### PROBLEM
Would you please copy every line from the records that contains the word "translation"?

### EXTRACTED DATA
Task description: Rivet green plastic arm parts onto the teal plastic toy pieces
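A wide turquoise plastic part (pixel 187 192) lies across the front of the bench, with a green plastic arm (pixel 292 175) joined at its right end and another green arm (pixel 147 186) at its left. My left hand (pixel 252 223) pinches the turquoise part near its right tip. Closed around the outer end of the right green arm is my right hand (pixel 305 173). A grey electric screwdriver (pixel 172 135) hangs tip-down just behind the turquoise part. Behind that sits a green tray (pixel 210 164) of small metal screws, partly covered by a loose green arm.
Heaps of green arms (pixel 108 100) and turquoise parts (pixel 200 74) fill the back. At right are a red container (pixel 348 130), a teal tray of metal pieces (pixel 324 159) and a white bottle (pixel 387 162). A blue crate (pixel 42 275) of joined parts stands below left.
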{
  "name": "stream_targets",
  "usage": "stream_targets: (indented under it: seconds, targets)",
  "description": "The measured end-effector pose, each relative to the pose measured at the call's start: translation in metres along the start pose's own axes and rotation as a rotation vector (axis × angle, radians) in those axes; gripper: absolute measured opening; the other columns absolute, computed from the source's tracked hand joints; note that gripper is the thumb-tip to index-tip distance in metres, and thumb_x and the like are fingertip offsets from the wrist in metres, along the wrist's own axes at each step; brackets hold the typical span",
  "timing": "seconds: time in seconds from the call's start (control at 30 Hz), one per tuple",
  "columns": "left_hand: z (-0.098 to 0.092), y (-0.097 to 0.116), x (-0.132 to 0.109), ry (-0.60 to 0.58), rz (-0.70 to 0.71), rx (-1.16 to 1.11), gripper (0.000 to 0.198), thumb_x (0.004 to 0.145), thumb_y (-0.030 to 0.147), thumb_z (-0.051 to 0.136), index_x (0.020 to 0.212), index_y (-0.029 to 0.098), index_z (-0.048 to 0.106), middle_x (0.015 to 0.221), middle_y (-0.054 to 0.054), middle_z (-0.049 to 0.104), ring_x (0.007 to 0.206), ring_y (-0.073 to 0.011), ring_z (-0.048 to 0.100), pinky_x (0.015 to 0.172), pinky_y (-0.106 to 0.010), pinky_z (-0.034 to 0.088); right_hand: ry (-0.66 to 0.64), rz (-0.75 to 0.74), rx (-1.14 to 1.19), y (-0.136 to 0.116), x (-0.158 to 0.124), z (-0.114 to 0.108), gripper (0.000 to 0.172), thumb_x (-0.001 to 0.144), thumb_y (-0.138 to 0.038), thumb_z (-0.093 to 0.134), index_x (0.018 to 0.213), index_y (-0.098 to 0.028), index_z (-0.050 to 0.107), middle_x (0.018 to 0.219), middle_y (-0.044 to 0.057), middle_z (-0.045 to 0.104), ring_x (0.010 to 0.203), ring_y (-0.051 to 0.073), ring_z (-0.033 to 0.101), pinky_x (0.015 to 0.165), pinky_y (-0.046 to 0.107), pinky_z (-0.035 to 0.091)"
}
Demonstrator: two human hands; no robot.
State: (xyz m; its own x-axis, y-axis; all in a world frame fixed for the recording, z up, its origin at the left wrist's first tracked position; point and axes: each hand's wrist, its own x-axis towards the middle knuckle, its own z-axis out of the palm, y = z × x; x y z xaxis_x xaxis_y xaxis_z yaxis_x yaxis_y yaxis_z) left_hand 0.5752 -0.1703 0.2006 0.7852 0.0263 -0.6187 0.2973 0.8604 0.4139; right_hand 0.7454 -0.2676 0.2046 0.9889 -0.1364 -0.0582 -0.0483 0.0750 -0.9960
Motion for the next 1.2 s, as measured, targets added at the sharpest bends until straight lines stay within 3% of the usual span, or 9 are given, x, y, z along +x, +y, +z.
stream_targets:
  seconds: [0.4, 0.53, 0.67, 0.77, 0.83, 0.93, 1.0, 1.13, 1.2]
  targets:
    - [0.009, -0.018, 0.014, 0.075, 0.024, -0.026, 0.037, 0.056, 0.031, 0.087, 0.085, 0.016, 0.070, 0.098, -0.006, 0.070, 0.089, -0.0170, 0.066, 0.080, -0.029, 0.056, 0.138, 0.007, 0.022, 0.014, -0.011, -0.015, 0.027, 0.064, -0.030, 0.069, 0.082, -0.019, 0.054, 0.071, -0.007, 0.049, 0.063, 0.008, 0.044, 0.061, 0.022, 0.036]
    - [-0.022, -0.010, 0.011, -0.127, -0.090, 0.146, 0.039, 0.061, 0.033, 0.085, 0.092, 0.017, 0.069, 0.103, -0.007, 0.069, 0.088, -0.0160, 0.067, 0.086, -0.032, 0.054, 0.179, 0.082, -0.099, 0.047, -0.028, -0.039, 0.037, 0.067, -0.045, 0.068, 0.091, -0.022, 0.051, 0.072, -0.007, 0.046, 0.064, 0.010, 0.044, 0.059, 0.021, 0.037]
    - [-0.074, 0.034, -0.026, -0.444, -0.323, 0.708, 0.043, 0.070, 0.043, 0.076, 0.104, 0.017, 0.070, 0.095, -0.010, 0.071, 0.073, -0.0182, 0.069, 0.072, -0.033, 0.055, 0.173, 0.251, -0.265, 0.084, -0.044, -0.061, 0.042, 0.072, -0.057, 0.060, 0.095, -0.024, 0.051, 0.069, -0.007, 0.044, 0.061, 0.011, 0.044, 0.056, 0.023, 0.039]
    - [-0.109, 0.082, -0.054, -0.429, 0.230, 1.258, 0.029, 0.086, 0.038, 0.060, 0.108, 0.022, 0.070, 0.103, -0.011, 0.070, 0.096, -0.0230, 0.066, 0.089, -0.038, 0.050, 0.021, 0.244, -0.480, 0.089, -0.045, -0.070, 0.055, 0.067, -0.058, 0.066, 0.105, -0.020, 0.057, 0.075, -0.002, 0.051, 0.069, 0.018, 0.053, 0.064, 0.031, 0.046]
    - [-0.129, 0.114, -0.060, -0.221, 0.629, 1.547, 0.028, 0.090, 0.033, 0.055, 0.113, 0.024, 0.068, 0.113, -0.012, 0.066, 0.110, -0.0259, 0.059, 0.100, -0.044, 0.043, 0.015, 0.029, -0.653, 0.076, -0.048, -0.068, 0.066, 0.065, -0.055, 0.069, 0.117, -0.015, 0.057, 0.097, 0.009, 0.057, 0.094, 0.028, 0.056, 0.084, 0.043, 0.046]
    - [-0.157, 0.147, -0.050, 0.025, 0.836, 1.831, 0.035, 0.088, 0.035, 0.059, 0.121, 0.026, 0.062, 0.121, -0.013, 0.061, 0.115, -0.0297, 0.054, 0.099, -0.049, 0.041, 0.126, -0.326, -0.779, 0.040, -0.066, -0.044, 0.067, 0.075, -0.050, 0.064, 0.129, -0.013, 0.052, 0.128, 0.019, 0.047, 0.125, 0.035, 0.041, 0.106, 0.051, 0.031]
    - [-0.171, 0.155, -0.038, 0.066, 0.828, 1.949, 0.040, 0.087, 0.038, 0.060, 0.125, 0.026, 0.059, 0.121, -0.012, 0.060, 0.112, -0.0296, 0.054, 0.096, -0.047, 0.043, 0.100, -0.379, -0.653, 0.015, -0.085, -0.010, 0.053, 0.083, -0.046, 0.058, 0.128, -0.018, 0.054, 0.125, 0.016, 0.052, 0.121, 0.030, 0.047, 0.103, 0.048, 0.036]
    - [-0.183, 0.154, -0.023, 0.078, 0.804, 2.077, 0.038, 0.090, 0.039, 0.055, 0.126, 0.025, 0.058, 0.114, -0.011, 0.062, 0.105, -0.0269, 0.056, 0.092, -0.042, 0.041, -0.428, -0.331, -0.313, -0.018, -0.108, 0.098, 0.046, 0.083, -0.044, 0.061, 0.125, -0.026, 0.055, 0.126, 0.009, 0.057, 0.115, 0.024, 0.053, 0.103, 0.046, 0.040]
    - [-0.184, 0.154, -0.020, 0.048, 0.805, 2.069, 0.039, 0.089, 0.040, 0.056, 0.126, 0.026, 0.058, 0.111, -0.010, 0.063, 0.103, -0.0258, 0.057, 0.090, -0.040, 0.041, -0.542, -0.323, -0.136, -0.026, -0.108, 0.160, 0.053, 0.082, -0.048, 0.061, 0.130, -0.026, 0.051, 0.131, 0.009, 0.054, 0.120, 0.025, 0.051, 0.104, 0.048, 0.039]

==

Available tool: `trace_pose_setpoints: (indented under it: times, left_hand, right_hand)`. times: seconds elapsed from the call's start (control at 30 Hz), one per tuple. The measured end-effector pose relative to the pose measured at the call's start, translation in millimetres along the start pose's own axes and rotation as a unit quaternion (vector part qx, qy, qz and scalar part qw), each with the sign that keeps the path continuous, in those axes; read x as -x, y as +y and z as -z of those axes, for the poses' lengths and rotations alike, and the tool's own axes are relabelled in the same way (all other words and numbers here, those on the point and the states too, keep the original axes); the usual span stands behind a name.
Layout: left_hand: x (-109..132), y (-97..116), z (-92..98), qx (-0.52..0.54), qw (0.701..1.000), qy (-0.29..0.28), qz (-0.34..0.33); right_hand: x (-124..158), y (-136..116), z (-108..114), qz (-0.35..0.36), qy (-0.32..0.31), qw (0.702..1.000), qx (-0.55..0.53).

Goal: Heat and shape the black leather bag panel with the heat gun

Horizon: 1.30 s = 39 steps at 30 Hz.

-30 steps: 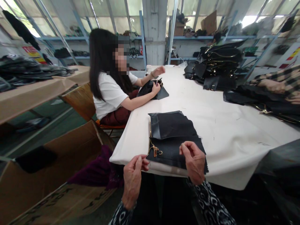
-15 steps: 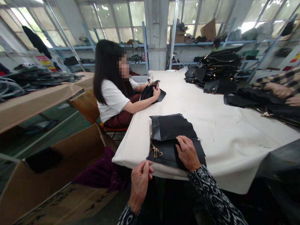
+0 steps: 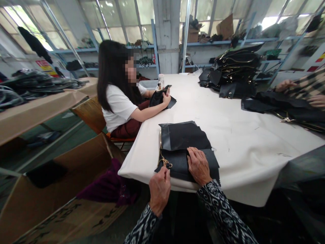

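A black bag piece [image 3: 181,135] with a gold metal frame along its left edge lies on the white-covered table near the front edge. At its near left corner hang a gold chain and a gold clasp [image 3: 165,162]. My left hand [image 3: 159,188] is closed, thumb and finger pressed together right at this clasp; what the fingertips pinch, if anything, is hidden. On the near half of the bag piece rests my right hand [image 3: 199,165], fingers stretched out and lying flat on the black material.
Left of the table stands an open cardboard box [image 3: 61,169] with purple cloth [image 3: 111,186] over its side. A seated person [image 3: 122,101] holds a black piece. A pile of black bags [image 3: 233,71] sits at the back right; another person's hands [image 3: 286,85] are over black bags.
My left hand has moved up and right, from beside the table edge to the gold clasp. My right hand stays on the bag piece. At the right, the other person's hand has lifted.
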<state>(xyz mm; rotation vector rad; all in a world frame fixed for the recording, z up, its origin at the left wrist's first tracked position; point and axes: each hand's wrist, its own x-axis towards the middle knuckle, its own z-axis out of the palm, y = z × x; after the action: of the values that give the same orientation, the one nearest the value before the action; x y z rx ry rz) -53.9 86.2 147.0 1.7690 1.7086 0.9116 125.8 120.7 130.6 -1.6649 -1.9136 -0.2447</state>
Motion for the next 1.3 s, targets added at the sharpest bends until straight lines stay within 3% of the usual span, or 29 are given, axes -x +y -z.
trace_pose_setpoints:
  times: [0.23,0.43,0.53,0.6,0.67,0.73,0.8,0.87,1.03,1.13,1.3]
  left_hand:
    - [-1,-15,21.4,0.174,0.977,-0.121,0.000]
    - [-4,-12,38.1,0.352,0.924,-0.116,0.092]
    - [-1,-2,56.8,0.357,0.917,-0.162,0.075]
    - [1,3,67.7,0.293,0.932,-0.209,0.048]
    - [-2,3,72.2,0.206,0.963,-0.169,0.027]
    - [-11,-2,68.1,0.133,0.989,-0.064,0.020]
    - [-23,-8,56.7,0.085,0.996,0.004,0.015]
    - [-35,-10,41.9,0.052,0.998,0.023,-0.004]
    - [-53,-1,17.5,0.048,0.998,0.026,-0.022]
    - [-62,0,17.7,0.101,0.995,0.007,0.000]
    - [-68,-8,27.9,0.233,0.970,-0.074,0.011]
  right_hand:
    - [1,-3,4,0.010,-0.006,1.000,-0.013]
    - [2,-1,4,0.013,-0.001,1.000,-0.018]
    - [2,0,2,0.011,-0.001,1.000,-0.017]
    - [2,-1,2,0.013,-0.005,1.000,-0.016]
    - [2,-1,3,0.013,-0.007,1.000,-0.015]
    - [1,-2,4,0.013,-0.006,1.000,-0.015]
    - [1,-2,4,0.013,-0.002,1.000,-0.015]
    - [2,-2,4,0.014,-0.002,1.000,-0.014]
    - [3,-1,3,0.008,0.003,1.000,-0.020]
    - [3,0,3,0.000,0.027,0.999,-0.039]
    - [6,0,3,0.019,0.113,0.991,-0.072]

### ANSWER SECTION
  "description": "The measured end-effector pose, each relative to the pose measured at the call's start: translation in metres along the start pose's own axes and rotation as a rotation vector (axis × angle, radians) in those axes; gripper: absolute measured opening; the other columns absolute, computed from the source's tracked hand joints; note that gripper is the thumb-tip to index-tip distance in metres, and thumb_x and the like are fingertip offsets from the wrist in metres, along the wrist's own axes at each step; brackets hold the typical span",
Available tool: `trace_pose_setpoints: (indented under it: times, left_hand, right_hand)`. times: seconds elapsed from the call's start (control at 30 Hz), one per tuple. The measured end-effector pose relative to the pose measured at the call's start, translation in millimetres along the start pose's own axes and rotation as a unit quaternion (vector part qx, qy, qz and scalar part qw), each with the sign that keeps the path continuous, in those axes; read x as -x, y as +y and z as -z of those axes, for the poses' lengths and rotations alike, and the tool's own axes are relabelled in the same way (all other words and numbers here, those on the point and the states too, keep the original axes); the usual span stands behind a name.

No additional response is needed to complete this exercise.